TASK TO CARRY OUT
Count up the lines below in which the string "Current" appears. The reply should be that number alone.

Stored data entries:
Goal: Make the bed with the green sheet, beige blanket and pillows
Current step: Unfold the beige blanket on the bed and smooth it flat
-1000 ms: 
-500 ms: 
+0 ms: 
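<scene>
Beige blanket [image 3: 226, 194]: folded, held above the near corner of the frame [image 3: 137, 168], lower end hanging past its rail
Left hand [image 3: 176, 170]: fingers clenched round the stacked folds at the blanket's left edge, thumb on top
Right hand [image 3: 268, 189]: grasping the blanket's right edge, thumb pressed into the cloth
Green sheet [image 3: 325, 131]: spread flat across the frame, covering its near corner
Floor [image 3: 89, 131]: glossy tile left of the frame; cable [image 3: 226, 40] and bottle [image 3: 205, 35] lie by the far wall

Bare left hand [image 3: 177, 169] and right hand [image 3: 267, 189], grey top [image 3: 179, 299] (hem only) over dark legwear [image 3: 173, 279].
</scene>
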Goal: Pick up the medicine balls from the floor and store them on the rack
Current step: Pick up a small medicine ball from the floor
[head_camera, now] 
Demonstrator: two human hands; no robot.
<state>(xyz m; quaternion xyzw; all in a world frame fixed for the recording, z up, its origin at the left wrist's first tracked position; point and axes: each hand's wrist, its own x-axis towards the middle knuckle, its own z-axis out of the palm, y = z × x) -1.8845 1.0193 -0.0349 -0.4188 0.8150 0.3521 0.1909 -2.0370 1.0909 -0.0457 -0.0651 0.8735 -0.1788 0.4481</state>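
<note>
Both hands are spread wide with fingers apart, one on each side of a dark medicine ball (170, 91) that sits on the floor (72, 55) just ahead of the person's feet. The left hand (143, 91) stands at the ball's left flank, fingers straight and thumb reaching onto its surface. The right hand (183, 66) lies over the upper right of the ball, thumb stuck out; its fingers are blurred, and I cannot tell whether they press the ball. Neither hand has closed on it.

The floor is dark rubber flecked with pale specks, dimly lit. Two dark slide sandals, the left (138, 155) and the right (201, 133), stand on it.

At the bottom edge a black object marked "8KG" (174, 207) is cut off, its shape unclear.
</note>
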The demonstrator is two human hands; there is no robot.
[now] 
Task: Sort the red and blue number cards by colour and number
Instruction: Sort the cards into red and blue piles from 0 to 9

WRITTEN SOLUTION
2